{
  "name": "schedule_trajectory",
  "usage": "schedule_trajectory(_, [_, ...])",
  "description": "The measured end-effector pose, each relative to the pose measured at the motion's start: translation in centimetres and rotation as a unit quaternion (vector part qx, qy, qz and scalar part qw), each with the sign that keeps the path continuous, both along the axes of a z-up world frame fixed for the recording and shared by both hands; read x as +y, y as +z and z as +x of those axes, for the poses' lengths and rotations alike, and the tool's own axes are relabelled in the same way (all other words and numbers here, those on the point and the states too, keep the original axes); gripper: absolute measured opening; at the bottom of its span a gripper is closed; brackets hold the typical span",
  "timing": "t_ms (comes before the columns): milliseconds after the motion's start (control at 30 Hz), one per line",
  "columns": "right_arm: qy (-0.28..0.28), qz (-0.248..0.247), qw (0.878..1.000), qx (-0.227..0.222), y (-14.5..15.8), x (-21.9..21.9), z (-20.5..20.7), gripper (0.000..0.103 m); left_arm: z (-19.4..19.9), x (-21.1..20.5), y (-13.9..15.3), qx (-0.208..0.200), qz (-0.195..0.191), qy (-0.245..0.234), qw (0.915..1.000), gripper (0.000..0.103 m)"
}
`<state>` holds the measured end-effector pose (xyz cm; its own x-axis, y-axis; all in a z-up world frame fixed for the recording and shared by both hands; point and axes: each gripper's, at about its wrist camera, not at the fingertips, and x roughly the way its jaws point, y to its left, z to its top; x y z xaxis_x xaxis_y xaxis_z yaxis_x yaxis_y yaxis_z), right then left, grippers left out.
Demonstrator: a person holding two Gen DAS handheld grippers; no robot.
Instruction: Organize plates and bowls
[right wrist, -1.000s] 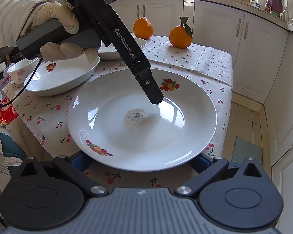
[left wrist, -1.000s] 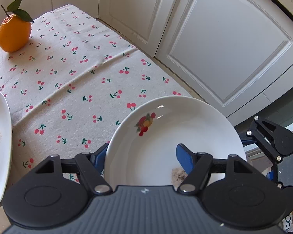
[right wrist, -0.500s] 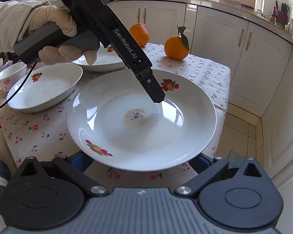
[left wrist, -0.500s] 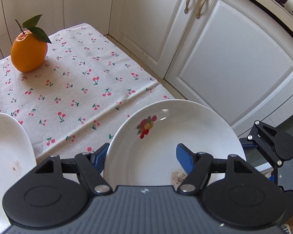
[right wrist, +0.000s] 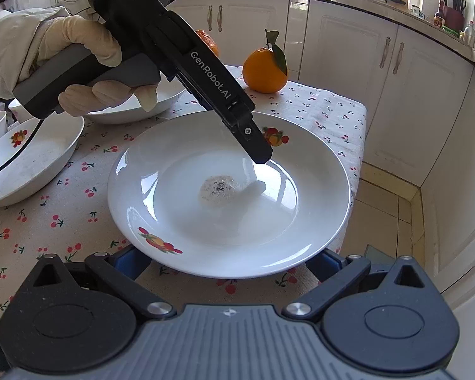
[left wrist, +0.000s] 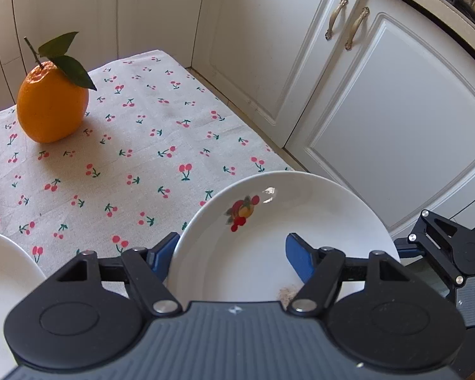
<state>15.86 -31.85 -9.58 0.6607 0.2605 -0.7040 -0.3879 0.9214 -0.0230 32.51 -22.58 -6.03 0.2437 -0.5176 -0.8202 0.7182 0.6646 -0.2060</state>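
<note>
White plate point(right wrist: 228, 218), speckled residue patch point(right wrist: 218, 186) at its centre, frame centre, overhanging table point(right wrist: 338, 110) corner | right gripper point(right wrist: 228, 262) jaws wide, under near rim; grip cannot be told | left gripper point(left wrist: 228, 253) wide, astride far rim | bowl point(right wrist: 25, 164) left, apart | orange point(right wrist: 264, 69) upper centre; floor at right.

The plate point(right wrist: 224, 221) hides the right gripper's point(right wrist: 228, 261) blue fingertips point(right wrist: 128, 261), so whether the jaws touch it cannot be told. A second orange point(right wrist: 209, 41) sits mostly behind the left gripper point(right wrist: 259, 155). The frame edge cuts a bowl point(left wrist: 3, 272).
</note>
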Motion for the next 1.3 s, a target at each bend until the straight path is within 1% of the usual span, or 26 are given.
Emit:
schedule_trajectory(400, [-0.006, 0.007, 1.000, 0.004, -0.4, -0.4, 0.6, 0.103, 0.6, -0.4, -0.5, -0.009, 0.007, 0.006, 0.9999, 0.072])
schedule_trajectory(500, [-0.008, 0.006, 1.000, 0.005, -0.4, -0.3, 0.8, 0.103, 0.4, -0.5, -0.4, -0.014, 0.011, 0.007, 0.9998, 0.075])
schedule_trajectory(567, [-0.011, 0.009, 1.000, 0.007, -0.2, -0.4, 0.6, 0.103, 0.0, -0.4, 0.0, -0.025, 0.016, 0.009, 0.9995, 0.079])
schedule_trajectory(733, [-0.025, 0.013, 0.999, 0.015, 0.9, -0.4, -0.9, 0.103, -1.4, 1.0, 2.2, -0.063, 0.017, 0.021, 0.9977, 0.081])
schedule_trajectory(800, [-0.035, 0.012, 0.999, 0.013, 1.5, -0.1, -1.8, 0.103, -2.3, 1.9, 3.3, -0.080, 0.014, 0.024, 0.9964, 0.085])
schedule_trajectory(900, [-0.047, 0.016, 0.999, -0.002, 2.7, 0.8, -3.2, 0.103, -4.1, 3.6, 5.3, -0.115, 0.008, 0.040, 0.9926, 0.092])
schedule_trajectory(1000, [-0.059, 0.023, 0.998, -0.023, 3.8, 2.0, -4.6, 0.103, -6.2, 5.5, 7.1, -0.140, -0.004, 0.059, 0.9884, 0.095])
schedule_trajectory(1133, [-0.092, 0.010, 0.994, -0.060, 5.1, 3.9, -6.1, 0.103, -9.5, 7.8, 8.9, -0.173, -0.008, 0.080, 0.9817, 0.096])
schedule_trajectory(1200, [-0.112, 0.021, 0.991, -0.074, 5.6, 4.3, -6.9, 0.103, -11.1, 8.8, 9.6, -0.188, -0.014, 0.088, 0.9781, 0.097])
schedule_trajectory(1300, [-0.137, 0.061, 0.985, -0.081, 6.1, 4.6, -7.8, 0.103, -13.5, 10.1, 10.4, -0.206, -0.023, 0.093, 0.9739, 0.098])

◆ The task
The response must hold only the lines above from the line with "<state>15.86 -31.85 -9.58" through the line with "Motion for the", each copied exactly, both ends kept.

◆ Solution to the exercise
<state>15.86 -31.85 -9.58 0.6607 0.2605 -0.7040 -0.3879 0.9214 -0.0230 32.51 -22.58 -6.03 0.2437 -0.5176 -0.8202 0.7182 0.6646 -0.2060</state>
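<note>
White plate point(right wrist: 228, 218), speckled residue patch point(right wrist: 218, 186) at its centre, frame centre, overhanging table point(right wrist: 338, 110) corner | right gripper point(right wrist: 228, 262) jaws wide, under near rim; grip cannot be told | left gripper point(left wrist: 228, 253) wide, astride far rim | bowl point(right wrist: 25, 164) left, apart | orange point(right wrist: 264, 69) upper centre; floor at right.

The plate point(right wrist: 224, 221) hides the right gripper's point(right wrist: 228, 261) blue fingertips point(right wrist: 128, 261), so whether the jaws touch it cannot be told. A second orange point(right wrist: 209, 41) sits mostly behind the left gripper point(right wrist: 259, 155). The frame edge cuts a bowl point(left wrist: 3, 272).
</note>
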Motion for the next 1.3 s, a target at each bend until the straight path is within 1% of the usual span, or 26 are given.

The given answer completes the exercise.